As of June 30, 2009, we were in compliance with all financial and non-financial covenants of our debt agreements. However, the lower commodity prices being experienced, coupled with a reduced capital spending budget during this time of tight capital markets, will result in our EBITDAX measurement being lower in the upcoming months. Lower EBITDAX may require us to lower our debt outstanding to be able to maintain compliance with the total debt to EBITDAX ratio requirement. As discussed above, we do not regard the liquidation of our 2009 hedges as a viable interim strategy as we believe these hedges currently provide protection against further lowering of the borrowing base. For every dollar that the price of oil declines, our hedge value increases by one dollar, and for every dollar a falling oil price decreases EBITDAX, the oil hedges will increase EBITDAX by one dollar for the hedged volumes. We expect our oil hedges to cover over 90% of our volumes of existing wells production in 2009, with new production from workovers or completions of previously drilled wells being the only volumes sensitive to actual pricing of crude oil.
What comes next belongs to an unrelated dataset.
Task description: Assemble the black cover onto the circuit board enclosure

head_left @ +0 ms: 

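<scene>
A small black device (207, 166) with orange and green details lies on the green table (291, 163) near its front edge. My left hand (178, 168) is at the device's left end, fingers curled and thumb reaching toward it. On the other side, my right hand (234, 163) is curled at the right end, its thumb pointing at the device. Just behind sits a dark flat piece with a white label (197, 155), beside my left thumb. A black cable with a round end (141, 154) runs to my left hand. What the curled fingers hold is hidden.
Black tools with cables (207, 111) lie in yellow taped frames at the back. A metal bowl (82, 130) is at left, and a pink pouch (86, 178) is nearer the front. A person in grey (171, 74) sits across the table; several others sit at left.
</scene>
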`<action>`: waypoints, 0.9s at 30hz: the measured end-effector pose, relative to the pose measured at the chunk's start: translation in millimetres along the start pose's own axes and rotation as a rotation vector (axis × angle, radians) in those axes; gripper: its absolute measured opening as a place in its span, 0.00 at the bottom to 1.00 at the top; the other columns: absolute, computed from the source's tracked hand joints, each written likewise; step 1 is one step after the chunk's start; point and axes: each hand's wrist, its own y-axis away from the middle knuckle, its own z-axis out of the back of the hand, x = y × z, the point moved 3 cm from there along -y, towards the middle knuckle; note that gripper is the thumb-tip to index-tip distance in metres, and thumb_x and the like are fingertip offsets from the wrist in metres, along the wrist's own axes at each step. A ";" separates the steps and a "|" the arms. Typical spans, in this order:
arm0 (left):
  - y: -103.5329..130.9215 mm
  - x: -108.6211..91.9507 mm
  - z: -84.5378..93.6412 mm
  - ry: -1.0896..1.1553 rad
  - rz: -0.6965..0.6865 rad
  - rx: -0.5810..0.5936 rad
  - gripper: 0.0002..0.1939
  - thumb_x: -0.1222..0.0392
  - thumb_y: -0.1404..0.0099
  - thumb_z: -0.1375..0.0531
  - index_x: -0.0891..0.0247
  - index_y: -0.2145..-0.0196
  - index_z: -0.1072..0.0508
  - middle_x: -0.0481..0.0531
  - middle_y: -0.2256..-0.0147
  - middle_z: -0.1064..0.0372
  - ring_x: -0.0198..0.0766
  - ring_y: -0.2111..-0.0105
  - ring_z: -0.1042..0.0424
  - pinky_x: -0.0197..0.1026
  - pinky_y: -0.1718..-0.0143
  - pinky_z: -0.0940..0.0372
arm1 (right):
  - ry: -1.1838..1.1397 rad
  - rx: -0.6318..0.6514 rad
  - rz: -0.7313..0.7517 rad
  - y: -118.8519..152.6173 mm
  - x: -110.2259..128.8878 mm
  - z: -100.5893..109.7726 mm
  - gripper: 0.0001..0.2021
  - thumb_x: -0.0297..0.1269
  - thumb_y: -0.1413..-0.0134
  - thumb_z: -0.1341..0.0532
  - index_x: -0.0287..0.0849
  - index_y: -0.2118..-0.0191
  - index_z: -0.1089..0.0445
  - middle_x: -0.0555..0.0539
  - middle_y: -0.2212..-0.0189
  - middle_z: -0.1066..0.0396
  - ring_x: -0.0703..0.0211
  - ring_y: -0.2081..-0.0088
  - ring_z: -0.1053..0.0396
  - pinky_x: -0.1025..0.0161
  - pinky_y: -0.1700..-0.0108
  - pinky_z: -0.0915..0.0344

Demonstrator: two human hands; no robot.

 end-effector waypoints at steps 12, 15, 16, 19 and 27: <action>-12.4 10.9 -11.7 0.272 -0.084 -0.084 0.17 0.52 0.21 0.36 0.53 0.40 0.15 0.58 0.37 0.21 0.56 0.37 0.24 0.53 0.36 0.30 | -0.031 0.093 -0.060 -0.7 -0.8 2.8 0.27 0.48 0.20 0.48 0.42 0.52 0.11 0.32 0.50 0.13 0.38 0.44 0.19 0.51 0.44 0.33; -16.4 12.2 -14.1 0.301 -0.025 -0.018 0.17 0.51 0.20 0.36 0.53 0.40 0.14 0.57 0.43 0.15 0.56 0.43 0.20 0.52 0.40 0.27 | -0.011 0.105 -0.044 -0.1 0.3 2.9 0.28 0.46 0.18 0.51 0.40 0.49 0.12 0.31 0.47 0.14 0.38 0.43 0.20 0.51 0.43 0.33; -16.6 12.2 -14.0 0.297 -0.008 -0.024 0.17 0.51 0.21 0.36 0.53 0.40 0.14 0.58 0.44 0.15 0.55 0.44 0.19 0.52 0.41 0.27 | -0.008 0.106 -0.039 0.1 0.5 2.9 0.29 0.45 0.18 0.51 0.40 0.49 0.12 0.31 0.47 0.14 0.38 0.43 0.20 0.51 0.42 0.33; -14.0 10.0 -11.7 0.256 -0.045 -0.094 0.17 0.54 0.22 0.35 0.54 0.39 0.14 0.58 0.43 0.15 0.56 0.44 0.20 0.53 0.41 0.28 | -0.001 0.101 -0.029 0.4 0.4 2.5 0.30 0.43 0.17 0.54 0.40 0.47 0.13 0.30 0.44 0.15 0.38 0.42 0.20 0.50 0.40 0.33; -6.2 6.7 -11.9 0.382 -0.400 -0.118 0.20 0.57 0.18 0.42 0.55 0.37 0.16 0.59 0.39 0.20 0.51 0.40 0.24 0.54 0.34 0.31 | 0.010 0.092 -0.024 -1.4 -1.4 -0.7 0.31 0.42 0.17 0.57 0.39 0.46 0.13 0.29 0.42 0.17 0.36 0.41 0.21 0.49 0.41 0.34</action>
Our operating cash flows also may fluctuate throughout the year due to weather, changes in prices and volumes, as well as the timely collection of receivables. The availability of oil field services and supplies such as concrete, pipe and compression equipment are expected to have a significant influence on our capital budget and net cash provided by operating activities. Our future growth is further dependent upon the success and timing of our exploration and production activities, new project development, efficient operation of our facilities and our ability to obtain financing at acceptable terms. New exploration and production activities and new project development are currently not being pursued, and are not expected to be resumed until we have improved our liquidity position.
As of June 30, 2009, we have more than 90% of our total oil production hedged for the remainder of 2009 at a floor price of $90.00 and a ceiling price of $104.00 per barrel. Our hedges are transacted with JPMorgan Chase Bank NA and are currently in place through December 31, 2009. At July 23, 2009, the liquidation value of our oil hedges was $1.4 million. Refer to the section entitled “Contractual Obligations” below for further discussion.
Additionally, 100% of our operated production is purchased by credit worthy third parties. However, we believe that in the absence of these third parties sufficient resources exist to bring this production to market. During the three months ended June 30, 2009, revenues from our operated properties accounted for 100% of total revenues from continuing operations and 59% of total production including discontinued operations. During the six months ended June 30, 2009, revenues from our operated properties accounted for 100% of total revenues from continuing operations and 51% of total production including discontinued operations.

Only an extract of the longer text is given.